UPDATE IV: Yeah, writing update III makes me think: Chekhov was originally meant to show that we could live in harmony with the people who were our mortal enemies at the time. Whereas now Great Babylon has fallen, leaving him to serve no point. I mean, I understand why you wouldn't want to leave him out--that no doubt would piss people off something fierce--but the original intention is lost. As long as we're fucking with "canon," whatever that is, why not be really ballsy and replace him with a Palestinian character? If you cared about working within the spirit of the original show, that would certainly be more appropriate than what we DO get.

2 Comments:

Anonymous Anonymous pontificated to the effect that...

Regarding UPDATE III, I actually noted this in the end of my review. The only time anyone ever explains what the Federation is occurs when Pike says, "The Federation is a humanitarian and peacekeeping armada." Not even "Starfleet," but the Federation itself. Now Star Trek always had a militarist streak, but TOS and TNG downplayed it with a heavy emphasis on exploring the galaxy -- sure, the ship was loaded with armaments, but they also had many restrictions on when they could use them, and most of the time they were exploring uncharted space instead of, uh, "peacekeeping." Even Star Trek VI, which is one of the more militarist films, starts out with the Federation's most powerful battleship peacefully exploring gaseous anomalies; the message is always that military missions are relatively rare.

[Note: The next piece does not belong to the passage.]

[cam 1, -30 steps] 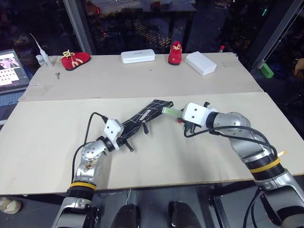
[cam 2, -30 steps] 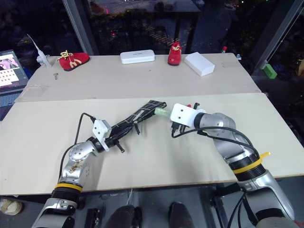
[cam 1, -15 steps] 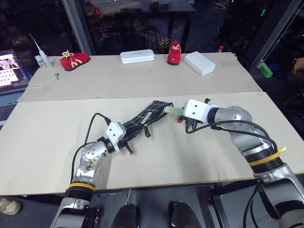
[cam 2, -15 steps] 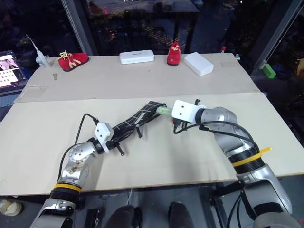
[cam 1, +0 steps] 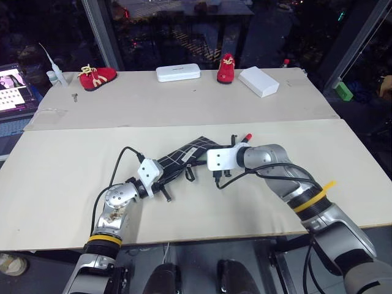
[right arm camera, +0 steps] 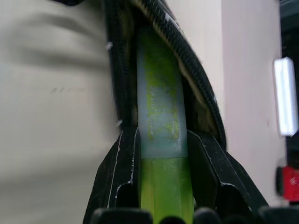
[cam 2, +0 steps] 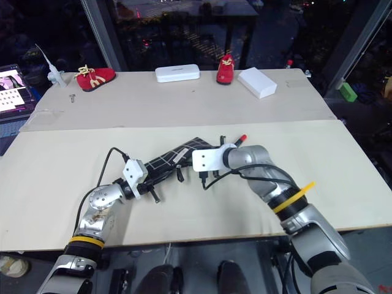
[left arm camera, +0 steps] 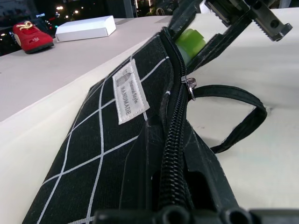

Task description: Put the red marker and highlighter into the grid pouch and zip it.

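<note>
The grid pouch lies slanted on the near board, black with white lines, a white label and a black pull loop. My left gripper is shut on its near end. The zipper stands open at the far end. My right gripper is shut on the light-green highlighter, whose front part sits inside the pouch's open mouth; in the left wrist view the highlighter shows there between the black fingers. The red marker lies on the table just behind my right wrist.
On the far board stand two red baby shoes, a white plastic case and a white box. A green block sits past the right edge. A lit screen is at the far left.
My right gripper has swung left and rolled, carrying the highlighter into the pouch's open end. The red marker now shows behind the wrist. The left gripper has kept still.
</note>
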`<act>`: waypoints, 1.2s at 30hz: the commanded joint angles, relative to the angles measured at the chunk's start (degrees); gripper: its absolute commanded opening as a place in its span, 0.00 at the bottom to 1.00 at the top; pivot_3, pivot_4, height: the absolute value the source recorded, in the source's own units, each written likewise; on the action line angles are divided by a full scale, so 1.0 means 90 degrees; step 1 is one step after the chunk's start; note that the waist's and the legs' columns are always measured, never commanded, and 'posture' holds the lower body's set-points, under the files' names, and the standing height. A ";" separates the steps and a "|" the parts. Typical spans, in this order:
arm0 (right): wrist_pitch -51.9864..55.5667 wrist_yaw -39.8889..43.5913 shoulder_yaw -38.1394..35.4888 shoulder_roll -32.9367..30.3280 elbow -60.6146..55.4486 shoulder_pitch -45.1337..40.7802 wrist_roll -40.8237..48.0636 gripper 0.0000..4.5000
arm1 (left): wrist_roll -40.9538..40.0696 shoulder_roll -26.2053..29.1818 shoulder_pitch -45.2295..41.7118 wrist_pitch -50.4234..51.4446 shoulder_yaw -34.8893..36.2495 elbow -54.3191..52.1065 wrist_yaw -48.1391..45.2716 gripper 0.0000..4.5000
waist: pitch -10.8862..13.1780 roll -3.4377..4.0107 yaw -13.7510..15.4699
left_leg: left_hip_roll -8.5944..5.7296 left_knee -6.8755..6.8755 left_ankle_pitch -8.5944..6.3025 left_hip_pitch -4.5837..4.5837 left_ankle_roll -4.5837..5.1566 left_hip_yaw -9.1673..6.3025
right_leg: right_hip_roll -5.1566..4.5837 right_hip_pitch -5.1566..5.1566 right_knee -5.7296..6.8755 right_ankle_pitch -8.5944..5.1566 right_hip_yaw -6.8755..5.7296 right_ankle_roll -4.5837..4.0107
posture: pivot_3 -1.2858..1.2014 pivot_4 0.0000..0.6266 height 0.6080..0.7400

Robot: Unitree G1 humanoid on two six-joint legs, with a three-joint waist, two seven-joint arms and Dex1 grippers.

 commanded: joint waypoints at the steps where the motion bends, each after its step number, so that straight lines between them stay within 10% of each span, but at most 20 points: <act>1: -0.0935 -0.0131 0.0122 0.0253 0.0011 -0.0225 -0.0006 0.23 | -0.0101 -0.0027 -0.0156 -0.0114 -0.0015 -0.0151 -0.0094 0.00 | 0.0000 0.0000 -0.0002 | 0.0001 0.0000 0.0000 0.0000 0.0000 0.0000 | 0.0002 -0.0001 0.0001 0.0000 0.0000 0.0000 | 0.52 0.24 1.00; 8: -0.1508 -0.0278 0.0067 0.0436 0.0622 -0.0322 -0.0117 0.23 | -0.0104 -0.0116 -0.0240 -0.0107 -0.0027 -0.0085 -0.0145 0.00 | 0.0000 0.0001 -0.0003 | -0.0001 0.0000 0.0000 0.0002 -0.0001 0.0002 | -0.0001 0.0002 0.0001 0.0000 0.0001 0.0000 | 0.52 0.24 1.00; 14: -0.1418 -0.0275 -0.0515 0.0202 0.0817 -0.0417 0.0198 0.70 | -0.0131 -0.0173 -0.0355 -0.0110 0.0154 0.0132 0.0029 0.00 | 0.0000 0.0001 0.0000 | 0.0000 0.0000 0.0001 0.0000 -0.0001 0.0000 | 0.0000 0.0001 0.0004 0.0001 0.0000 -0.0001 | 0.52 0.24 1.00; 25: 0.2298 0.2239 -0.2807 -0.0900 -0.1634 0.0653 0.4176 0.70 | -0.0207 -0.0203 -0.0564 -0.0107 0.0518 0.0470 0.0359 0.00 | 0.0000 0.0001 0.0027 | 0.0004 -0.0001 -0.0003 -0.0003 0.0005 -0.0008 | -0.0003 0.0009 0.0002 0.0001 -0.0007 -0.0001 | 0.52 0.24 1.00; 36: 0.6513 -0.1359 -0.4157 0.0536 -0.0039 -0.0292 0.4154 0.70 | -0.0205 -0.0148 -0.0410 -0.0083 0.0574 0.0312 0.0329 0.00 | -0.0001 0.0003 -0.0007 | 0.0014 -0.0002 0.0001 0.0009 -0.0004 -0.0003 | -0.0002 -0.0004 0.0009 0.0016 -0.0002 -0.0031 | 0.52 0.24 1.00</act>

But not here. And I don't think this was a deliberate move on the writers' part. I think that it simply never crossed their minds, not even for a moment, that Starfleet could conceivably have any purpose other than "big space NATO." It is simply ontologically unimaginable to them. And that, I think, really says a lot about our time, more than any other thing I can say about the film.

SK

7:46 PM  
Anonymous Anonymous pontificated to the effect that...

Hm, one more note:

"You know, I wanted to be rooting for Kirk and Spock once they work out their differences and Learn To Work As A Team™, but the knowledge of what had gone before kept nagging at me. Rather distressing."

Unfortunately, this sort of bad writing occurs very often. It really bothered me when I tried to watch Ronald D. Moore's Battlestar Galactica. Whenever the hack writers need to show tension and conflict, they always make everybody point guns at each other. So in one episode, characters A and B scream and point guns at C, and in the next episode, C and B point guns at A, and so on. It becomes kind of disturbing, really, when you see this happen in every single episode, and yet the characters are still supposed to 'be on the same team' somehow, even though any normal person would react to such a situation by never trusting the other people ever again. Eventually I stopped watching the damn thing. Ugh.

The word verification thing just came up with "warsings". How poetic.